Russia will launch a first-of-its-kind mission to bring a substitute spacecraft to astronauts who’ve been stranded in orbit and not using a lifeboat for nearly a month, space officials said Wednesday.
The country plans to send an empty Soyuz capsule to the International Space Station in February to exchange the one which was slammed by a tiny meteoroid and started leaking coolant in December, Russia’s Roscosmos agency and NASA said.
“That is the subsequent Soyuz that was scheduled to fly in March.
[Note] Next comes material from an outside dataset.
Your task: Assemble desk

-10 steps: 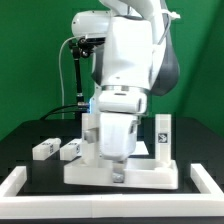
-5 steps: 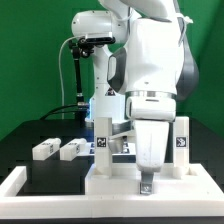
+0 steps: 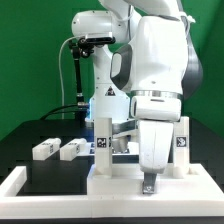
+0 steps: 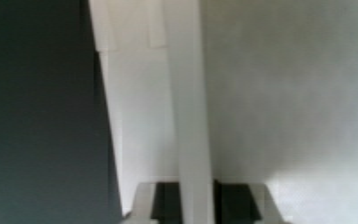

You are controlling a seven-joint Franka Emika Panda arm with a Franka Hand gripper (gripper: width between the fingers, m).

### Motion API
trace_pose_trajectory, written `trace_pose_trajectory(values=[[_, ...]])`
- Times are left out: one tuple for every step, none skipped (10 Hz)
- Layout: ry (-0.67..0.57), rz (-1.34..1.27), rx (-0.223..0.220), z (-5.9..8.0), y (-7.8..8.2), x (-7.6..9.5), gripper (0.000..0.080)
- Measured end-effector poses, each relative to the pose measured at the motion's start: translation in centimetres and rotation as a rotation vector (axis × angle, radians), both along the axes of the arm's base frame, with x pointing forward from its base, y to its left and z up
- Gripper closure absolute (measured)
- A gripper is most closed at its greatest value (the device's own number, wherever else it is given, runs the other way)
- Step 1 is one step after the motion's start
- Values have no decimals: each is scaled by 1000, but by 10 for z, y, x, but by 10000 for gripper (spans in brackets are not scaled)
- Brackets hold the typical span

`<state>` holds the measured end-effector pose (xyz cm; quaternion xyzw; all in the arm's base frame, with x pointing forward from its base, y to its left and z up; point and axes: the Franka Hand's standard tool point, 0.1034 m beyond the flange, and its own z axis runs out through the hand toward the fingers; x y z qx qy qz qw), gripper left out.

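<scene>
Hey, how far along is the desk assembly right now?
Looks about halfway. Done: two standing legs upright on the slab. In hand: the jaws are shut on the slab's front rim. Left: two loose legs lying on the table, not yet fitted.

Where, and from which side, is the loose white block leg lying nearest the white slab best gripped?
From above, probably, across its long sides at mid-length: this small white block leg lies flat on the black table, top uncovered.
</scene>
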<state>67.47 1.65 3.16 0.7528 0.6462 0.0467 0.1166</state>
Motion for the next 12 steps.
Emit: trace_pose_trajectory(values=[[1, 0, -1, 0, 0, 0, 738], [2, -1, -1, -1, -1, 0, 738], [2, -1, -1, -1, -1, -1, 557], [2, -1, -1, -1, -1, -1, 423], [2, -2, -1, -1, -1, -1, 423], [2, -2, -1, -1, -2, -1, 232], [2, -2, -1, -1, -2, -1, 175], [2, -2, -1, -1, -2, -1, 175], [3, -2, -1, -1, -2, -1, 155], [3, -3, -1, -1, -2, -1, 151], [3, -3, -1, -1, -2, -1, 151], [3, -3, -1, -1, -2, -1, 150]])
It’ll just fly slightly early,” NASA space station manager Joel Montalbano said at a press conference Wednesday.
The substitute capsule, the Soyuz MS-23, will bring Roscosmos cosmonauts Sergey Prokopyev and Dmitry Petelin and NASA astronaut Frank Rubio back to Earth after it’s sent up on Feb. 20, he said, in keeping with space.com.
The lads have been living with no return ship for the reason that previous spacecraft, the Soyuz MS-22, was struck by an area rock and started spewing white liquid on Dec. 14.
Without the coolant, analysts determined the capsule could overheat to temperatures greater than 100 degrees — endangering the crew and potentially causing equipment to glitch.
The scenario is unprecedented and until the substitute spacecraft arrives, there’s a better probability of an emergency, comparable to a bigger leak that may force the boys to evacuate.
But officials on Wednesday played down the threat.
“I’ll let you know, there isn’t any immediate need for the crew to return home today, that each one the systems are operating,” Montalbano said. “The Soyuz just isn’t good for nominal re-entry … but in case of emergency, with extra risk, we’re going to use this Soyuz.”
The astronauts had been scheduled to return to Earth in March but will now remain on the space station for several more months, space officials said.
The damaged capsule can be also sent back to Kazakhstan with cargo in March.
On Dec. 15, a spacewalk by the 2 Russian cosmonauts was called off after flight controllers noticed a stream of white liquid leaking from the spacecraft.
Officials later said the outlet was brought on by a one-millimeter-wide meteorite soaring through the cosmos at roughly 15,000 mph.
Not one of the astronauts were ever in any danger, in keeping with NASA.